Oscillant entre le conte philosophique et la fable avant-gardiste, ce texte rédigé en 1964 (l’année où la notion d’intelligence émotionnelle est censée être née) est en définitive une reconquête ontologique motivée par le constat d’une déficience émotionnelle à la base d’une rupture systémique qu’Essentielle s’emploie scientifiquement et philosophiquement à inverser chez un individu atteint de pulsions «thanatiques» en sorte de retourner à un état antérieur qui était pourtant précisément source de frustration relationnelle et de carence affective.
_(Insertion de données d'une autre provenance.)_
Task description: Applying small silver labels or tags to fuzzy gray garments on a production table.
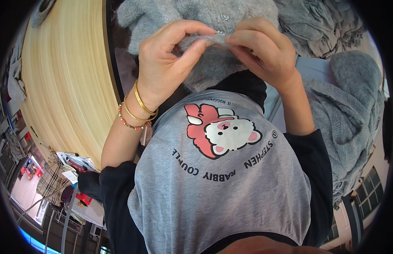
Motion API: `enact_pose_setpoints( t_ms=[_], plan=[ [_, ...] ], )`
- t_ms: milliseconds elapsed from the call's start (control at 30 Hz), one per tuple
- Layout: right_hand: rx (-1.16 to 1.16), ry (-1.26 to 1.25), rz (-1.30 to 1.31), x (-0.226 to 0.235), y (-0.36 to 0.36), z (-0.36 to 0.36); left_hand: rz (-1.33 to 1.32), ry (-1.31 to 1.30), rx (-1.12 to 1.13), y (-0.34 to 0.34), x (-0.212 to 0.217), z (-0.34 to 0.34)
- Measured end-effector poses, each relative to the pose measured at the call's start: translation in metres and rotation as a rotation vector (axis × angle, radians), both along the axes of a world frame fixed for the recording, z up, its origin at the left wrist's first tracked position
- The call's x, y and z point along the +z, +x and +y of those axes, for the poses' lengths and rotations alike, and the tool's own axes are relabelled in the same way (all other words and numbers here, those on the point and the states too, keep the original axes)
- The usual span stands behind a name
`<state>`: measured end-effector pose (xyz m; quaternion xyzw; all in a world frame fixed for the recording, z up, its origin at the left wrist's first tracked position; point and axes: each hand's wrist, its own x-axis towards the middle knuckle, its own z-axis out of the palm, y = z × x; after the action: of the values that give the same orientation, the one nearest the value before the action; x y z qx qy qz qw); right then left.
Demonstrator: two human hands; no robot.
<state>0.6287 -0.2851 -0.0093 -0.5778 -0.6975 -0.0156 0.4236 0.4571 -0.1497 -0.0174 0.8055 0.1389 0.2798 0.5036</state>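
Observation:
A fuzzy grey knit garment (188,12) lies over my lap at the top of the view. My left hand (164,63) pinches a fold of it between thumb and index finger. A small sparkly silver ornament (220,32) sits at that fold, by the left index fingertip. Another silver ornament (225,17) shows on the knit just beyond. My right hand (266,51) is closed, its fingertips pressed together against the right end of the fold. Whatever lies between those fingertips is hidden or too small to make out.
A pale wooden tabletop (65,76) with a dark edge stands at my left. More grey knitwear (344,127) is heaped at my right, and another grey pile (319,25) lies at the far right. Papers (78,163) and a checked cloth (52,182) are at the lower left.

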Motion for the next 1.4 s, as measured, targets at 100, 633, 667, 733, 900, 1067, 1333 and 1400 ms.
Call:
enact_pose_setpoints(
  t_ms=[100, 633, 667, 733, 900, 1067, 1333, 1400],
  plan=[
    [0.008, -0.010, -0.006, -0.001, -0.001, 0.001, -0.016, 0.057, -0.014, -0.002, -0.001, 0.002],
    [0.009, -0.030, -0.155, -0.002, 0.000, 0.001, -0.125, 0.500, -0.151, -0.001, -0.004, 0.010],
    [0.010, -0.030, -0.150, -0.002, 0.001, 0.001, -0.139, 0.534, -0.155, -0.001, -0.003, 0.009],
    [0.011, -0.031, -0.141, -0.003, 0.002, 0.000, -0.155, 0.580, -0.159, -0.001, -0.003, 0.008],
    [0.000, -0.006, -0.060, -0.006, 0.002, 0.001, -0.048, 0.181, -0.129, -0.005, 0.004, 0.002],
    [-0.001, 0.005, -0.027, -0.006, 0.003, 0.002, 0.130, -0.228, -0.167, -0.004, 0.012, 0.010],
    [0.047, 0.009, 0.064, -0.013, 0.002, 0.005, 0.162, -0.211, -0.276, 0.000, 0.011, 0.023],
    [0.033, 0.004, 0.090, -0.013, 0.004, 0.005, 0.135, -0.239, -0.228, 0.001, 0.011, 0.021]
  ],
)
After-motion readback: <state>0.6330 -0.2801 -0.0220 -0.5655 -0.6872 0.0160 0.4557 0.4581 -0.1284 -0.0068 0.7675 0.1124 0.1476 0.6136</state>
Le visage effleuré de peine, s’inscrivant en faux, avant l’heure (et à une époque où les rêves technologiques de l’homme moderne se mettent en place), contre ce qui est devenu le grand mythe de notre temps (dont la logique algorithmique suscite à la fois inquiétudes et fantasmes) – l’intelligence artificielle vectrice d’un processus de déshumanisation et de désémotionnalisation, concrétise à sa manière le rêve rimbaldien de «l’opéra fabuleux» dans l’idée que le dérèglement des sens et du sens, lorsqu’ils sont issus d’une forme de surréalisme plongeant ses racines dans la vie (émotionnelle), contribue davantage à construire et à libérer l’Homme.